Stylé·e comme jamais

Ah ! quel dommage qu'un soleil radieux  n'eût pas illuminé la journée Stylé·e comme jamais organisée par Océan ! L'humeur des participant·es elle, s'affichait au beau fixe, chaleureuse et rigolarde.

 

Elles et ils étaient bien installé·es, les vendeuses et vendeurs, sur l'espace vert face à la Cafète, dont une partie deviendra son jardin cet été. Un "vide-grenier" digne de ce nom, où pour quelques centimes d'euros, on pouvait acquérir les chaussures qui vous manquaient ou la nouvelle nappe qui viendrait encombrer votre armoire. En bas, sur la rue du Drac débarrassée des voitures, s'étaient ouverts des stands où s'initier ou se perfectionner aux arts du recyclage et du bien manger.

Les éducateur·trices de l'ADPS, rue du Gers, montraient comment entretenir et en cas de malheur, réparer son vélo, comme elles/ils le font régulièrement auprès des jeunes. Regarts aiguisait la gourmandise avec sa machine à fabriquer des pop corns, traditionnellement, à partir de grains de maïs. L'Épicerie communautaire proposait des jeux pour tester, améliorer ses connaissances en fruits et légumes, avec des produits glanés sur un marché de Saint-Herblain. Rapi avait joliment présenté ses pâtisseries orientales et ses feuilletés salés. Océan rappelait l'existence de son petit marché bio, pas cher, pas contraignant, avec des végétaux cultivés par des personnes en réinsertion. Juste à côté, le restaurant du Carré des services donnait des exemples des délices qu'on peut confectionner avec. Il s'agit aussi d'une entreprise de réinsertion, comme Envies, qui promouvait ses réparations d'appareils ménagers déclarés obsolètes, revendus à des prix abordables. Avec l'atelier Arlène et Océan, place à l'exercice de la dextérité. Il s'agissait de fabriquer des tawashi. Késaco ? Des "lapettes" japonaises, faites en tissant des chaussettes étirées sur des métiers exprès conçus. Amusant et efficace. Et tout cela rythmé par les gospels de la chanteuse Nathalie Yalintoungou - merci à elle d'avoir remplacé le soleil.
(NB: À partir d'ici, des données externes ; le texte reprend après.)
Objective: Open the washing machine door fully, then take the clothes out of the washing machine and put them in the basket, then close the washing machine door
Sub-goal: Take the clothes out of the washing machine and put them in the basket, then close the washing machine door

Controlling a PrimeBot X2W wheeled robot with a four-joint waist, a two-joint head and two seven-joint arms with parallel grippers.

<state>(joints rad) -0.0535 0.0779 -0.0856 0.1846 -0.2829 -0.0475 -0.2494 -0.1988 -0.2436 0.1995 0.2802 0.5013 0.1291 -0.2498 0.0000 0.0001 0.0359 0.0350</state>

La Cafète  resta ouverte durant toute la manifestation, un refuge pour celles qui voulaient essayer des vêtements, ou satisfaire un besoin naturel, un véritable exploit pour les femmes dans l'espace urbain. On pouvait y regarder l'exposition "Je suis jeune, donc je créé", découvrir ainsi les fidèles de Style Alpaga au cœur de leurs activités ou revivre en pensée de sympathiques moments. Une série de livres empruntés à la médiathèque Lisa Bresner permettaient de mieux se documenter sur les thèmes à l'honneur lors de Stylé·e comme jamais : récupération, recyclage, bricolage, attention portée à la nature et à ses généreux cadeaux… Une jeune fille expérimenta les jeux de cartes féministes laissés à disposition. Les tables et les chaises de la terrasse servirent pour une petite pause ou déguster les spécialités proposées aux stands, bien qu'au fil de la journée, beaucoup préférèrent trouver un peu de chaleur à l'intérieur.